Crowds of people hoping to attend the Mass were left stranded, while others crammed onto buses and taxis heading to the beach.
Travel chaos also ensued on Monday when the pontiff's car became stuck in one of Rio's infamous traffic jams, after his driver reportedly took the wrong turn and missed lanes that had been cleared by the security services.
Correspondents said Brazil was reviewing security around the pontiff following the incident.
The Pope, who is from neighbouring Argentina, was officially welcomed at the state governor's palace by Brazil's President Dilma Rousseff on Monday.
However police later fired tear gas to disperse people who were demonstrating outside. They were protesting against the government and also against the cost of the papal visit.
More than a million young Catholics are expected to gather in Rio for World Youth Day, which takes place every two years and is a celebration of the Catholic faith.
Some 30,000 army and police are on duty throughout his visit.
Guanabara Palace (22 July)
When Pope Francis arrives in Rio, he will attend a welcome ceremony in Guanabara Palace. Guests will include Brazillian President Dilma Rousseff.
Sumare Centre (22 July)
The catholic education institution will be the Pope's residence during his stay in Rio.
Our Lady of Aparecida Basilica (24 July)
The Pope travels to the National Shrine of Our Lady of Aparecida in the city of Aparecida do Norte, the largest Marian pilgrimage centre in the world. He will celebrate a mass there and return to Rio on the same day.
St. Francis of Assisi Hospital (24 July)
As soon as he returns from Aparecida do Norte, the pontiff will inaugurate a special ward for the treatment of drug addicts, built with donations from the Vatican.
City Palace (25 July)
The Pope will be handed the keys to the city from mayor Eduardo Paes. Later, he will bless the Olympic flags for Rio 2016.
Varginha slum, Manguinhos (25 July)
Pope Francis visits the community living in the Varginha slum and will make a speech in a local football field.
Copacabana beach (25-26 July)
The Pope will greet the participants of the Church's World Youth Day on 25 July. The next day, they will join him in a Way of the Cross procession at the beach.
Quinta da Boa Vista (26 July)
The Pope receives the confession of five youngsters in a house that was used by Brazil's royal family members.
St. Joachim Archiepiscopal Palace (26 July)
The pontiff will meet young prisoners.
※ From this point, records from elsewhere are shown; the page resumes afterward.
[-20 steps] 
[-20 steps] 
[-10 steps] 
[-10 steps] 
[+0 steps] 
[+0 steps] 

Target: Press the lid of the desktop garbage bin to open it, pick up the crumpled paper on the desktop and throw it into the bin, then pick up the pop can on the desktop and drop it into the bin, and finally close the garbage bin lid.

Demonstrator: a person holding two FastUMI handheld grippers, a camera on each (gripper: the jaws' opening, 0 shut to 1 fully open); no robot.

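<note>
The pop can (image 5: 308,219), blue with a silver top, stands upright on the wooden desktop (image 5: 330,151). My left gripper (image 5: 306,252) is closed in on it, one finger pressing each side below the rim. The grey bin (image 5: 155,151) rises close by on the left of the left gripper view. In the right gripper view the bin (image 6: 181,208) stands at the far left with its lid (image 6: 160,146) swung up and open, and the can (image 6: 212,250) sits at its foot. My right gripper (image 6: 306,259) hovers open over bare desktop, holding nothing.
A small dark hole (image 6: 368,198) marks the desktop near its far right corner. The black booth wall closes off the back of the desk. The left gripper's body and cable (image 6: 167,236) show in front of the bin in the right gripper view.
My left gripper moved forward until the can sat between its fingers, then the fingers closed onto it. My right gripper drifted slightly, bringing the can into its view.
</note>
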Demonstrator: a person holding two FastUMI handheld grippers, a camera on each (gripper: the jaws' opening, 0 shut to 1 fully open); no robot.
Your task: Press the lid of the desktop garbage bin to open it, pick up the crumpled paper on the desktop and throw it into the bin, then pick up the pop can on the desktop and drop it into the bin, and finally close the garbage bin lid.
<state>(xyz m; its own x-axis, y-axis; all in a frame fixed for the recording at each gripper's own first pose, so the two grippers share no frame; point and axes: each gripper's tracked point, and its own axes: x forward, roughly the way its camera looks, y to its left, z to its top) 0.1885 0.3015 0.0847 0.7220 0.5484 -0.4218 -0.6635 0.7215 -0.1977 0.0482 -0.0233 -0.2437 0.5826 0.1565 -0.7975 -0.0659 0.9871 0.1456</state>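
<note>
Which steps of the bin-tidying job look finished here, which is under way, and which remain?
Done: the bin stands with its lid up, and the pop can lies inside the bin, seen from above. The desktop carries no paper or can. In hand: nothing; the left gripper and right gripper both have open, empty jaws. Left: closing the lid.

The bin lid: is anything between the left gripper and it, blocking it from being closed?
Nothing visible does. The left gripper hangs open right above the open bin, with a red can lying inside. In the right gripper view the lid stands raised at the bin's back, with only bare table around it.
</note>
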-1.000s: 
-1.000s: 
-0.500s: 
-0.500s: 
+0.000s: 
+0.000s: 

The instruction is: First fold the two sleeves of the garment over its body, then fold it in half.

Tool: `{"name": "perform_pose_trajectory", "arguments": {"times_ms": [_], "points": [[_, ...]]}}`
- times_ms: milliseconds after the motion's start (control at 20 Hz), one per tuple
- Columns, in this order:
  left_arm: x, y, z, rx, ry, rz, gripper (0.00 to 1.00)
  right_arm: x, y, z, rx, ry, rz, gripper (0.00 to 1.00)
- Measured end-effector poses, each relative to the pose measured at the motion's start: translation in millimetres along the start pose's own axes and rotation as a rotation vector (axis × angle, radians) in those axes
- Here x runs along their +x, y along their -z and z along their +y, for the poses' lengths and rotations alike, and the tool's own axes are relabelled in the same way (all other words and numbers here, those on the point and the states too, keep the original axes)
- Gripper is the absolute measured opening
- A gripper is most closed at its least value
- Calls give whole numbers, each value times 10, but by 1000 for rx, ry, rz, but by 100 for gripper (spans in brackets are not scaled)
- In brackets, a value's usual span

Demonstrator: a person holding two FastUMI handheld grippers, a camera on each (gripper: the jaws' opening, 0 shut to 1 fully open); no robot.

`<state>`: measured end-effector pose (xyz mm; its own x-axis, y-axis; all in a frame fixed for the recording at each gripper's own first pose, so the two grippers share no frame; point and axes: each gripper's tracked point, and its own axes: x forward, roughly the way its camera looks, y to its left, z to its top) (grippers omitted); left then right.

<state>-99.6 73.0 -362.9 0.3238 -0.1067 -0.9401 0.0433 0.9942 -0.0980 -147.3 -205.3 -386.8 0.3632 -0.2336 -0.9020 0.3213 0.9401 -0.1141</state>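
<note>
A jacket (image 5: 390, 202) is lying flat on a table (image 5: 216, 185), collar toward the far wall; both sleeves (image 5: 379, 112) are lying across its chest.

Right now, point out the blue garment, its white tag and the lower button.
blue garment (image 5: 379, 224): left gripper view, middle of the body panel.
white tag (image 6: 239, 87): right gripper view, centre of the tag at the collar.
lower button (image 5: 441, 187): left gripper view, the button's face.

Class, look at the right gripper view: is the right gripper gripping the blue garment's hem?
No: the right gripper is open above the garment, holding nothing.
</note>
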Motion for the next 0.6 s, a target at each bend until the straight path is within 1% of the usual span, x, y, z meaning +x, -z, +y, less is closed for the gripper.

After that, he will deliver the Angelus prayer and blessing from the palace balcony and meet youngsters from the organising committee of World Youth Day for lunch.
Rio de Janeiro Municipal Theatre (27 July)
Pope Francis meets politicians and local dignitaries.
Campus Fidei, Guaratiba (27-28 July)
The Pope will hold a vigil with the participants of World Youth Day on Saturday evening. On Sunday morning, Pope Francis will celebrate the final mass of the WYD 2013 and deliver the Angelus prayer and blessing once again.
Riocentro (28 July)
On his way to the airport, the pontiff stops in Riocentro, the largest convention centre in Latin America, to meet the WYD volunteers.
Galeao International Airport (28 July)
In his last engagement in Brazil, the pope will make a speech in a farewell ceremony at the airport.